我正在使用以下代码导入一堆 .png 图像并使用 TensorFlow 对其进行解码:
from __future__ import absolute_import, division, print_function
import tensorflow as tf
import numpy as np
import os
tf.enable_eager_execution()
NUM_TRAINING_SAMPLES = 333
NUM_CLASSES = 3
BATCH_SIZE = 5
NUM_EPOCHS = 6
INPUT_SIZE = (256, 256, 3)
random_indices = np.random.choice(range(13000), NUM_TRAINING_SAMPLES)
directory = "/home/local/CYCLOMEDIA001/ebos/Downloads/SYNTHIA_RAND_CVPR16"
directory_images = "/home/Downloads/SYNTHIA_RAND_CVPR16/RGB"
directory_labels = "/home/Downloads/SYNTHIA_RAND_CVPR16/GT"
train_images = np.array(os.listdir(directory_images))
train_labels = np.array(os.listdir(directory_images))
train_images = train_images[random_indices]
train_labels = train_labels[random_indices]
train_images = [tf.read_file(os.path.join(directory_images, img)) for img in train_images]
train_labels = [tf.read_file(os.path.join(directory_labels, img)) for img in train_labels]

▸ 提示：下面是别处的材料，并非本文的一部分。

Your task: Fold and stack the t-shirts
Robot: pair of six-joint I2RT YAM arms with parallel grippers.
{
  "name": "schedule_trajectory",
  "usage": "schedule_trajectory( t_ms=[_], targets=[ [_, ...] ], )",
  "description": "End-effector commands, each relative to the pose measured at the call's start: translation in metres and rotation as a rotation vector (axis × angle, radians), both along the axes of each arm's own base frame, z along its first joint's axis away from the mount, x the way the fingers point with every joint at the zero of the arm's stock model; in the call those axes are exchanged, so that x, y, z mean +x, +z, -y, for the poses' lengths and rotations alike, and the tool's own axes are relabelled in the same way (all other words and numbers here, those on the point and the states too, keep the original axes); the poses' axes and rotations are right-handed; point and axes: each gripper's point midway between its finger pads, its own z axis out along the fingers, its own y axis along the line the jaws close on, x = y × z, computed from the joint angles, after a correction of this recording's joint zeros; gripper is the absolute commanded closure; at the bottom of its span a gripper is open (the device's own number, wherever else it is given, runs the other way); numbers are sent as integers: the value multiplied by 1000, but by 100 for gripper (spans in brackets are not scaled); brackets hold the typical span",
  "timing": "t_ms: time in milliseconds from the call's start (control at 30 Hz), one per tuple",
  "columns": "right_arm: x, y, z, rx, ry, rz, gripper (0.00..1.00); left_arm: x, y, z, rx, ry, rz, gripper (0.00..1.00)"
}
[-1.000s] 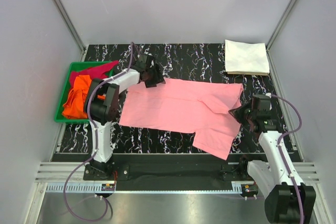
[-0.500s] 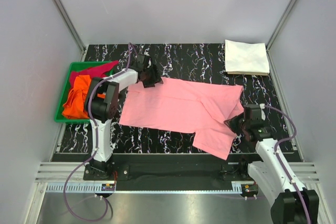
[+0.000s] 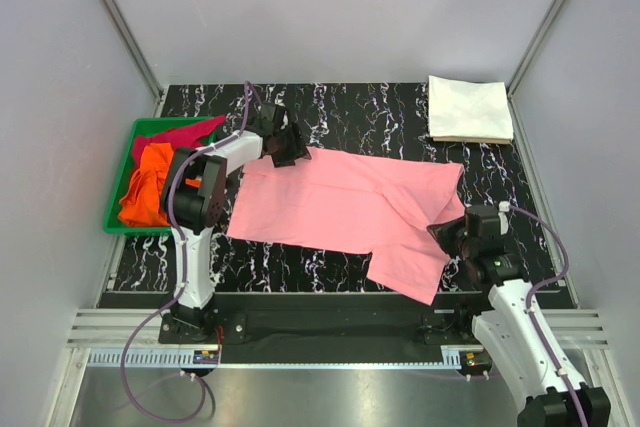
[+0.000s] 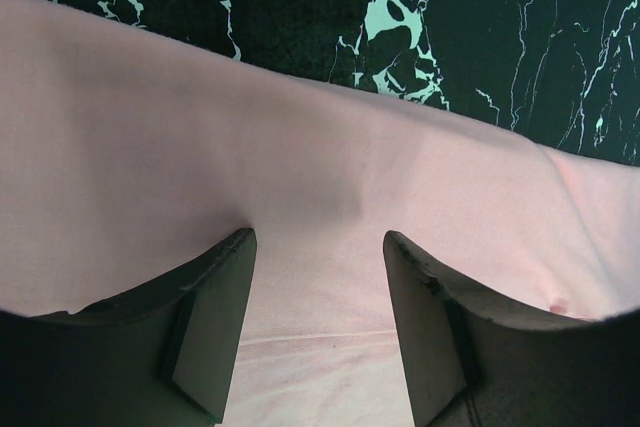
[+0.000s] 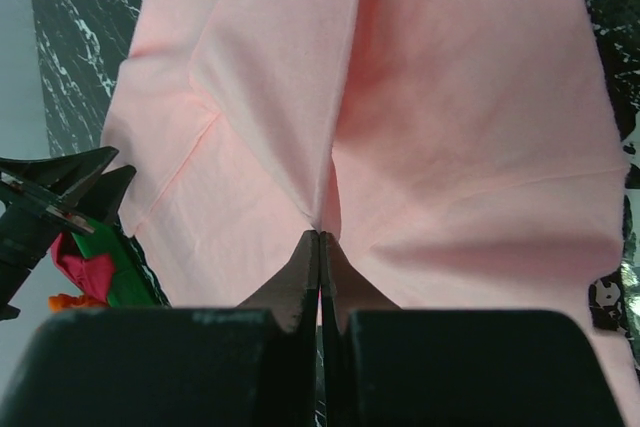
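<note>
The pink t-shirt [image 3: 340,202] lies spread across the middle of the dark marbled table [image 3: 380,112], with one flap hanging toward the near edge; the white t-shirt [image 3: 470,109] sits folded at the far right corner, and the orange t-shirt [image 3: 148,187] and magenta-red t-shirt [image 3: 185,134] are heaped in the green tray [image 3: 140,127] at the left. The left gripper [image 4: 320,247] stands over the pink cloth's far left corner with its fingers about half apart and nothing between them; whether the tips press the fabric or hover just above it I cannot tell. The right gripper [image 5: 319,237] is closed tight, its tips meeting at a crease where the cloth puckers toward them, so it looks to have a thin pinch of the shirt near its right side. That pinch is small; a quick pull could slip it free. If the left fingers are not pinning their corner, the whole shirt may slide and the fold come out crooked; the near flap could also drag off the edge.
</note>
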Motion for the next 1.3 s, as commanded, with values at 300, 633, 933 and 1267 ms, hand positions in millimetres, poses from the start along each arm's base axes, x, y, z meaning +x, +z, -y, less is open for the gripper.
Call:
schedule_trajectory(
  t_ms=[300, 633, 933, 1267],
  targets=[
    [-4, -25, 8, -39, -53, -26, 92, -14, -31, -8, 29, 7, -85, 38],
    [70, 42, 46, -406, -12, -9, 43, 0, 39, 10, -73, -42, 35, 37],
    [168, 28, 92, -421, 201, -63, 50, 27, 35, 14, -84, -48, 34, 37],
    [198, -14, 113, -419, 306, -108, 51, 35, 8, -10, -71, 2, -18, 37]
  ],
)
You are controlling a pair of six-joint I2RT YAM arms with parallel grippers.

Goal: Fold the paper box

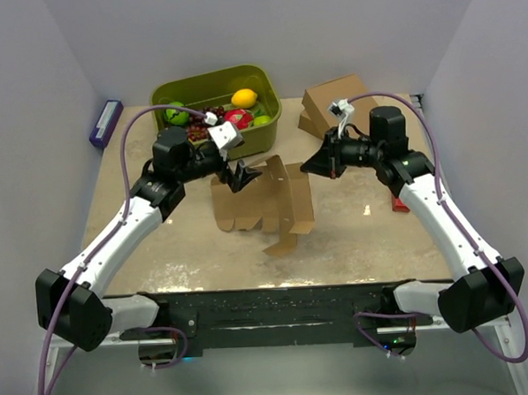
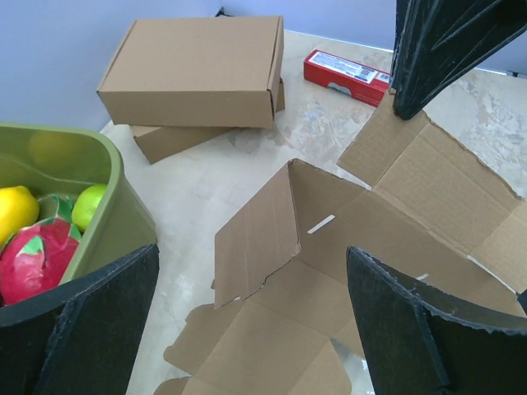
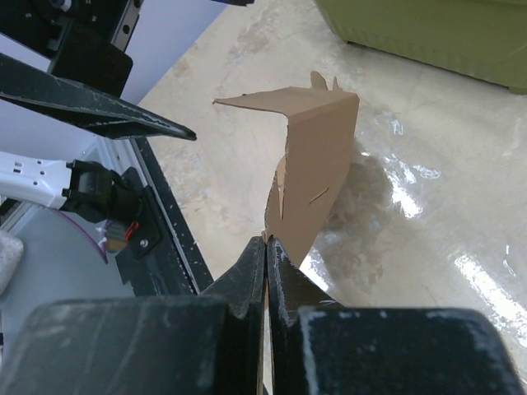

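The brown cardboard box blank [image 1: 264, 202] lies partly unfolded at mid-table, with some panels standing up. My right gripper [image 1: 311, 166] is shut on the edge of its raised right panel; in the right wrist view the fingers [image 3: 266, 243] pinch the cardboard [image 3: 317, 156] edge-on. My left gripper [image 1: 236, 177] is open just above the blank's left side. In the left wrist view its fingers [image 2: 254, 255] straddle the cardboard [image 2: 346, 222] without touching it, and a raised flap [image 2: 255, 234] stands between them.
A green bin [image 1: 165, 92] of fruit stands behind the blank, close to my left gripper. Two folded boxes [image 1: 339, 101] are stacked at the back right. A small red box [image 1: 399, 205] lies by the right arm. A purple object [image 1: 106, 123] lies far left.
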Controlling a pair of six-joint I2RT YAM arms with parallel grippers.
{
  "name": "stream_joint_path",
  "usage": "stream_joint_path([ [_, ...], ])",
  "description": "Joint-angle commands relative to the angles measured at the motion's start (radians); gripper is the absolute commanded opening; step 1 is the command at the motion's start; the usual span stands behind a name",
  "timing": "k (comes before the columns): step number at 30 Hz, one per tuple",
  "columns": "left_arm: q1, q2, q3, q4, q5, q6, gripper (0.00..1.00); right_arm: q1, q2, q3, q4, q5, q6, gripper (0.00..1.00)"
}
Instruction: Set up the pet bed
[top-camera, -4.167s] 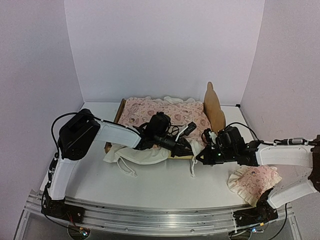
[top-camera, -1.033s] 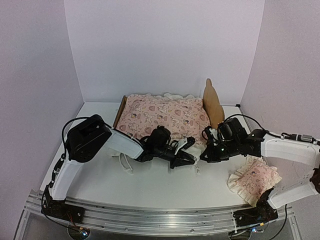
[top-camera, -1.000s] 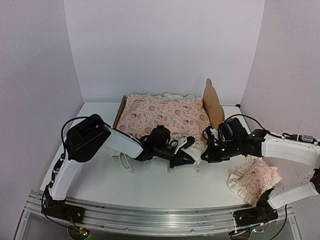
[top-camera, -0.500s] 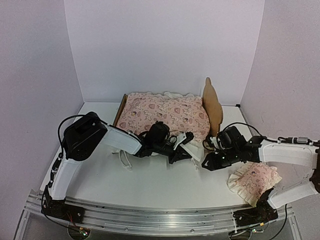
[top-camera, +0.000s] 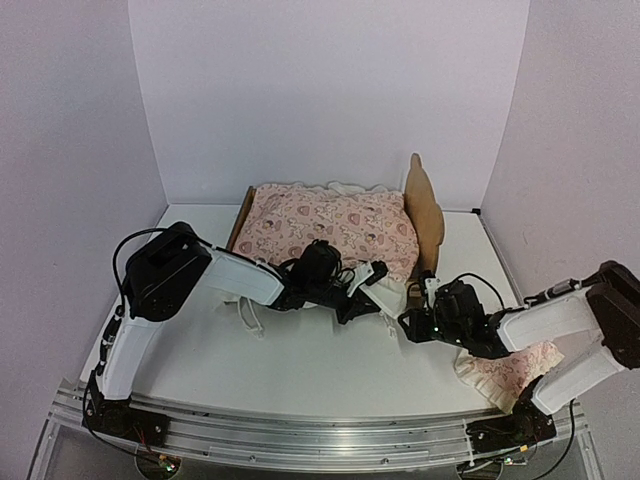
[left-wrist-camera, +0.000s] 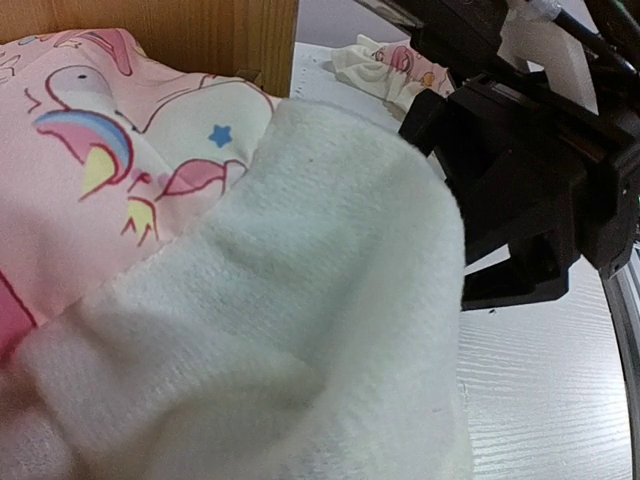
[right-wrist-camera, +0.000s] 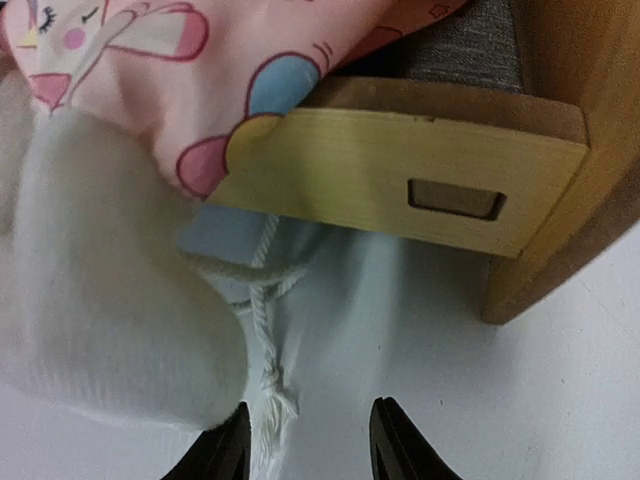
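Observation:
The pet bed (top-camera: 427, 212) stands at the back centre, its plywood headboard on the right. A pink printed cover (top-camera: 330, 225) lies over it. My left gripper (top-camera: 366, 287) is at the bed's near side, shut on the cover's cream edge (top-camera: 388, 297). That cream cloth (left-wrist-camera: 300, 330) fills the left wrist view and hides the fingers. My right gripper (top-camera: 408, 322) sits low on the table just right of it, apart from the bed. In the right wrist view the right gripper (right-wrist-camera: 310, 448) is open; a knotted cord (right-wrist-camera: 268, 385) lies loose by its left finger. The bed's side rail (right-wrist-camera: 400, 180) and grey base (right-wrist-camera: 465, 50) show above.
A small pink ruffled pillow (top-camera: 508, 364) lies at the near right, partly under my right forearm, and shows as a pillow (left-wrist-camera: 385, 70) in the left wrist view too. Another cord (top-camera: 247, 325) trails on the white table at the bed's near left. Purple walls close in the back and sides.
My right gripper has opened, let go of the cover's edge and drawn back toward the near right. The left gripper has kept its hold and shifted slightly toward the bed.

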Motion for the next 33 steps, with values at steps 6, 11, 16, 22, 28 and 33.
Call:
stream_joint_path([
  [6, 0.028, -0.09, 0.045, -0.011, -0.069, 0.034, 0.0, 0.004, 0.163, 0.088, 0.314, 0.123, 0.002, 0.45],
  [11, 0.028, -0.084, 0.042, 0.002, -0.07, 0.041, 0.0, 0.004, 0.244, 0.135, 0.396, 0.114, -0.005, 0.47],
  [16, 0.027, -0.081, 0.029, 0.019, -0.083, 0.047, 0.0, 0.004, 0.28, 0.155, 0.414, 0.109, 0.017, 0.4],
  [22, 0.028, -0.071, 0.027, 0.043, -0.134, 0.074, 0.0, 0.004, 0.23, 0.121, 0.408, 0.099, 0.017, 0.02],
  [28, 0.028, -0.03, 0.063, 0.08, -0.137, 0.052, 0.0, 0.005, 0.11, 0.132, 0.176, -0.024, 0.006, 0.0],
  [33, 0.028, 0.008, 0.078, 0.147, -0.078, 0.021, 0.0, 0.004, 0.054, 0.171, -0.01, -0.144, -0.003, 0.0],
])
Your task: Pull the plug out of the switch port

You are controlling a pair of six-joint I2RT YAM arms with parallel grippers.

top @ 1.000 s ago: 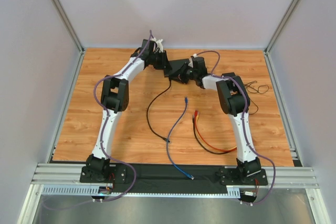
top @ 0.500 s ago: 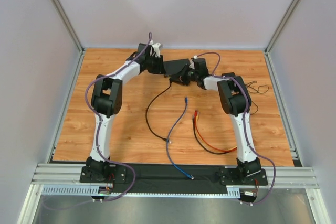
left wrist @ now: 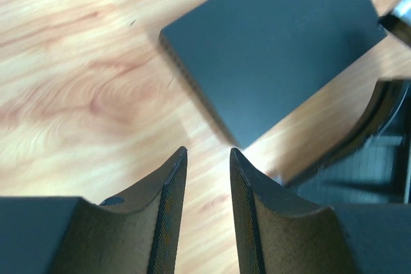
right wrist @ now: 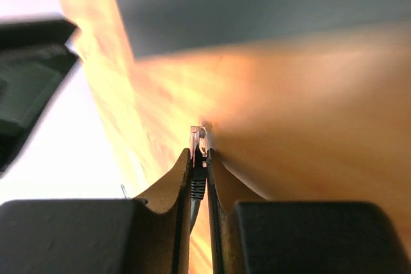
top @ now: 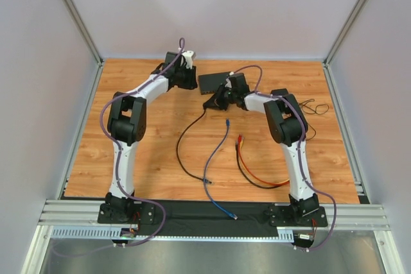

train_images = [tf.io.decode_image(img, channels=3) for img in train_images]
train_labels = [tf.io.decode_image(img, channels=3) for img in train_labels]
train_images = tf.image.resize_images(train_images, INPUT_SIZE[:2])
train_labels = tf.image.resize_images(train_labels, INPUT_SIZE[:2])
train_dataset = tf.data.Dataset.from_tensor_slices((train_images, train_labels))
train_dataset = train_dataset.batch(3)
print(train_dataset.output_types)
这将返回:
(tf.float32, tf.float32)
但是,根据文档,它应该返回一个 uint8 或 uint16 的张量。为什么以及在哪里进行转换?
我用打印语句检查了所有中间步骤,这并没有告诉我太多,因为大多数中间列表都属于“tensorflow.python.framework.ops.EagerTensor”类。